### WORK ITEM
Once the line with "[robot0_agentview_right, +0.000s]" is found, write it out along with every line after it, exactly, up to the last line of the entries below. Exclude pictures.

Items from a data source:
#####

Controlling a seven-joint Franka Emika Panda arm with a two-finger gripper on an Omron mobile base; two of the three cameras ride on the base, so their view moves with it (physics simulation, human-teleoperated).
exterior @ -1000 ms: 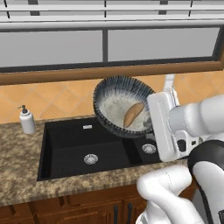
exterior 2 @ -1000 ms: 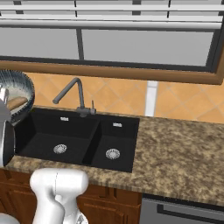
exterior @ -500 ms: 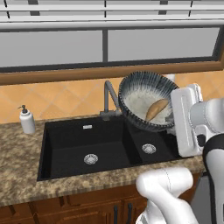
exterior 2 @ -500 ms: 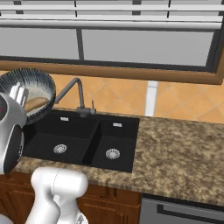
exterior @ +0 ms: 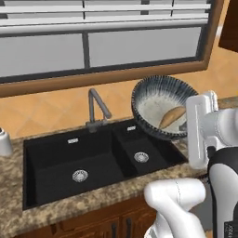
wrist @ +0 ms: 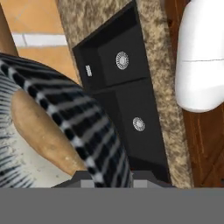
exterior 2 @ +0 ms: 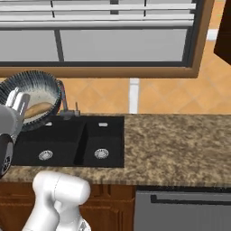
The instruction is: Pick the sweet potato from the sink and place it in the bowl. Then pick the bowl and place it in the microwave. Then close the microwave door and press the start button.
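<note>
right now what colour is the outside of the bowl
Dark blue-grey with pale streaks; the bowl shows it best in the hand view.

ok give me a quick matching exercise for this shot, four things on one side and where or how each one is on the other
Things:
1. sweet potato
2. bowl
3. faucet
4. gripper

Places or states:
A. stands behind the sink
B. shut on the bowl's rim
C. lies inside the bowl
D. held tilted in the air above the sink

Pairs: 1-C, 2-D, 3-A, 4-B

Sink (exterior: 56,162) looks matte black with shiny metal drains, countertop (exterior 2: 180,140) is speckled brown granite. Bowl (exterior: 160,104) looks like streaky glazed ceramic.
</note>
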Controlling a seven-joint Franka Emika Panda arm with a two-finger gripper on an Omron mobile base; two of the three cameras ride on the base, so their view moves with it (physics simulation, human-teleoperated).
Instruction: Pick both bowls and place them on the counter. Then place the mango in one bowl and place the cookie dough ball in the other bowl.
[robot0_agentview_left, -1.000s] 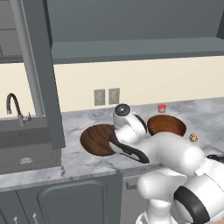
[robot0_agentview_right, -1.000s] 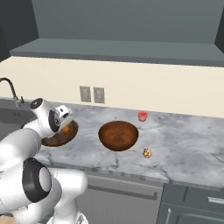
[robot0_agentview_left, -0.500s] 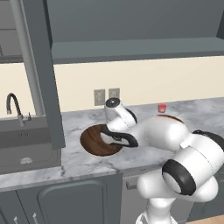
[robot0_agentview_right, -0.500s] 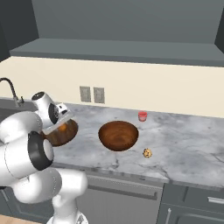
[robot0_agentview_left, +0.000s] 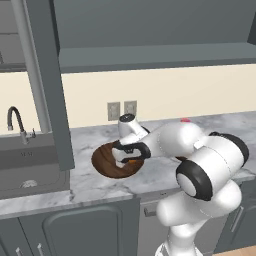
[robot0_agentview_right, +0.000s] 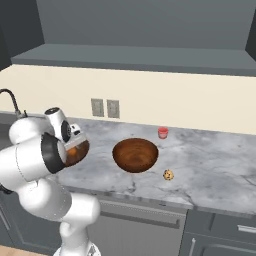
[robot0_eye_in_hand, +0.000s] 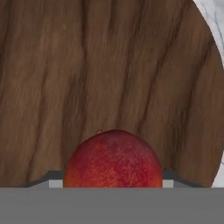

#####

### OUTPUT FOR THIS EXERCISE
[robot0_agentview_right, +0.000s] 
[robot0_eye_in_hand, +0.000s] 

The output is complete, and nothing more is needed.